Through the last line of the material below, starting at the line with "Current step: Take", return every line exactly and only those.

=== Recorded information ===

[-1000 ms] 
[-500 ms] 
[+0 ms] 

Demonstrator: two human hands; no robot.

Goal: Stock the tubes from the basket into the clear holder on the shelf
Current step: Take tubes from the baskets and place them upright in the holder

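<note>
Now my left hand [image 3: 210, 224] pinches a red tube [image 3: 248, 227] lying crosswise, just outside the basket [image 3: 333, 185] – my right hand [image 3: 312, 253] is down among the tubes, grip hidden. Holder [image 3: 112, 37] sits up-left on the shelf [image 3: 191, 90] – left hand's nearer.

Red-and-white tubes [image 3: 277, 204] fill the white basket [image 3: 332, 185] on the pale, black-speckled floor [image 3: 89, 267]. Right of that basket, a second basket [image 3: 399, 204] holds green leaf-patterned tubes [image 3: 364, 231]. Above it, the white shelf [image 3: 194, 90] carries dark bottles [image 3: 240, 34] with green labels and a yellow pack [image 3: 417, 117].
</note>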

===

• **Solution to this exercise**
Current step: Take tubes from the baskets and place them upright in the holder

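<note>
Now my left hand [image 3: 210, 224] pinches a red tube [image 3: 248, 227] lying crosswise, just outside the basket [image 3: 333, 185] – my right hand [image 3: 312, 253] is down among the tubes, grip hidden. Holder [image 3: 112, 37] sits up-left on the shelf [image 3: 191, 90] – left hand's nearer.

Red-and-white tubes [image 3: 277, 204] fill the white basket [image 3: 332, 185] on the pale, black-speckled floor [image 3: 89, 267]. Right of that basket, a second basket [image 3: 399, 204] holds green leaf-patterned tubes [image 3: 364, 231]. Above it, the white shelf [image 3: 194, 90] carries dark bottles [image 3: 240, 34] with green labels and a yellow pack [image 3: 417, 117].
</note>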

This concludes the response to the exercise.